Königslutter

      Königslutter

      Die Stadt Königslutter am Elm in Niedersachsen war ursprünglich ein Dorf mit dem Namen Lutter. 1135 wurde es erstmals urkundlich als Lûtere erwähnt, ist aber vermutlich wesentlich älter. Die Benennung erfolgte nach dem Bach Lutter, der in Ortsnähe einer starken Quelle dem Elm entspringt. Gegen Ende des 14. Jahrhunderts setzte sich der Name Königslutter als Konnigesluttere durch, wobei das König an den König und späteren Kaiser Lothar von Süpplingenburg erinnert.

      1318 wurde das Dorf Lutter Marktflecken unter der Bezeichnung forum Luttere und erhielt von den Braunschweiger Herzögen um 1400 die Stadtrechte verliehen. Zwischen dem Stift mit dem Kaiserdom und dem Dorf gab es die Ansiedlung Oberlutter. Die günstige Verkehrslage an der Handelsstraße Braunschweig–Magdeburg, der Elmkalksteinhandel, die Wallfahrten zum Kaiserdom und das Duckstein-Bier haben die Entwicklung Königslutters begünstigt.

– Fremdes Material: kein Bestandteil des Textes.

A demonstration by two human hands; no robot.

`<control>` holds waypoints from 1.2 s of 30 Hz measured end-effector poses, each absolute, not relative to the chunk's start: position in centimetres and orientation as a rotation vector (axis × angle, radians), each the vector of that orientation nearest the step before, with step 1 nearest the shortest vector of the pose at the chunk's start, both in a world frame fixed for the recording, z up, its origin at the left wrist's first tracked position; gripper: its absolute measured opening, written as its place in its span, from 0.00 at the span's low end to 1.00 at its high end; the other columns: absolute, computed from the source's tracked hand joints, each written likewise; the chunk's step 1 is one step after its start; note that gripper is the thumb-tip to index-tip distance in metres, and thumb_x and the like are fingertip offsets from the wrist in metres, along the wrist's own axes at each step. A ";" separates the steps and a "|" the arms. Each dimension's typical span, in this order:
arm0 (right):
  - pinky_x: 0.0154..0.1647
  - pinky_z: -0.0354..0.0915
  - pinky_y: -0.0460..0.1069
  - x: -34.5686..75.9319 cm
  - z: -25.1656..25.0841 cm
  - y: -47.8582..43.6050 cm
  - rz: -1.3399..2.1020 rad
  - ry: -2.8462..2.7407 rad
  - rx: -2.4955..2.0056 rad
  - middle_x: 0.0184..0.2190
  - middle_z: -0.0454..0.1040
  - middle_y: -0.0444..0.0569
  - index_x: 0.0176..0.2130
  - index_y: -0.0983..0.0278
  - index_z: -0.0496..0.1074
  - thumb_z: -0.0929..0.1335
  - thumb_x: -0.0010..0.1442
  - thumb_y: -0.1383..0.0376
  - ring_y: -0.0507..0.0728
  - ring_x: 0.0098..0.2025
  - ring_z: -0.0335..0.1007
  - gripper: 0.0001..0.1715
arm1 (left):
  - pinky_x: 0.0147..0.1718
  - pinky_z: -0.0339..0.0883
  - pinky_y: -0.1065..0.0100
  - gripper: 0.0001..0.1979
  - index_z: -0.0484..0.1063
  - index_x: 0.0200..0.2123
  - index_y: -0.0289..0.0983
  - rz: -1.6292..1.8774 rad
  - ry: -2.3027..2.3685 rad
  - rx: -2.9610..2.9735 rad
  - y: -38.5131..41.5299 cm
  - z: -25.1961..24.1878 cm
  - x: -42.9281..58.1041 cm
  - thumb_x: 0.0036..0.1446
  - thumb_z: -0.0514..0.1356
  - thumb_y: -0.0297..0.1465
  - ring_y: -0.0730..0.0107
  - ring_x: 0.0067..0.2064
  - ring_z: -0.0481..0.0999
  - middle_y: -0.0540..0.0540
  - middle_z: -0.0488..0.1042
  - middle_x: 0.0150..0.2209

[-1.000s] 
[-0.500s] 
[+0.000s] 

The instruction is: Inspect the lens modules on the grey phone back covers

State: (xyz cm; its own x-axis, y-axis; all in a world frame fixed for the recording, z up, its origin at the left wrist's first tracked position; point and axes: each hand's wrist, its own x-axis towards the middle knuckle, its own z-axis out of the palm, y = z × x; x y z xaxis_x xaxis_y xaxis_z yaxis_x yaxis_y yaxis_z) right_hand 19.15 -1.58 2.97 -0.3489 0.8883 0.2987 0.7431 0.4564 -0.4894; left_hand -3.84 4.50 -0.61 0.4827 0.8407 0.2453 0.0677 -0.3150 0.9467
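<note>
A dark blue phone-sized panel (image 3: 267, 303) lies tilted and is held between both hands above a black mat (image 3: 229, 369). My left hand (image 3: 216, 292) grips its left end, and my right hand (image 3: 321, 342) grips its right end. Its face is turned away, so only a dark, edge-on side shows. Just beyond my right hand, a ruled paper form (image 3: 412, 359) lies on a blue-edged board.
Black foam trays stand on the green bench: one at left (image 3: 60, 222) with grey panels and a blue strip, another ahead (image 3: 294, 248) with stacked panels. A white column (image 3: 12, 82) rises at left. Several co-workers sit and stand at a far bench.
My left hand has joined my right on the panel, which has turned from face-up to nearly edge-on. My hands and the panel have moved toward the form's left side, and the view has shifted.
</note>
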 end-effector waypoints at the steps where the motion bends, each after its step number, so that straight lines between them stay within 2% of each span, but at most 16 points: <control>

      Kaiserdom, Benediktiner-Abteikirche St. Peter und Paul
      Holzstich - 1870


      Wahrzeichen des Ortes ist der Kaiserdom Königslutter in Form der Benediktiner-Abteikirche St. Peter und Paul. Kaiser Lothar III. ließ das Kirchengebäude 1135 als Klosterkirche des von ihm gleichzeitig gegründeten Benediktinerklosters errichten. Der Bauherr, der dort mit seiner Gattin Richenza und seinem Schwiegersohn Heinrich dem Stolzen begraben liegt, schuf ein monumentales Gotteshaus. Es ist eine kreuzförmige Pfeilerbasilika, die das erste Großgewölbe nördlich des Harzes darstellt.

      Vom Gründer Kaiser Lothar mit vielen Reliquien ausgestattet, entwickelte sich die Kirche im späten Mittelalter zu einem bekannten Wallfahrtsort.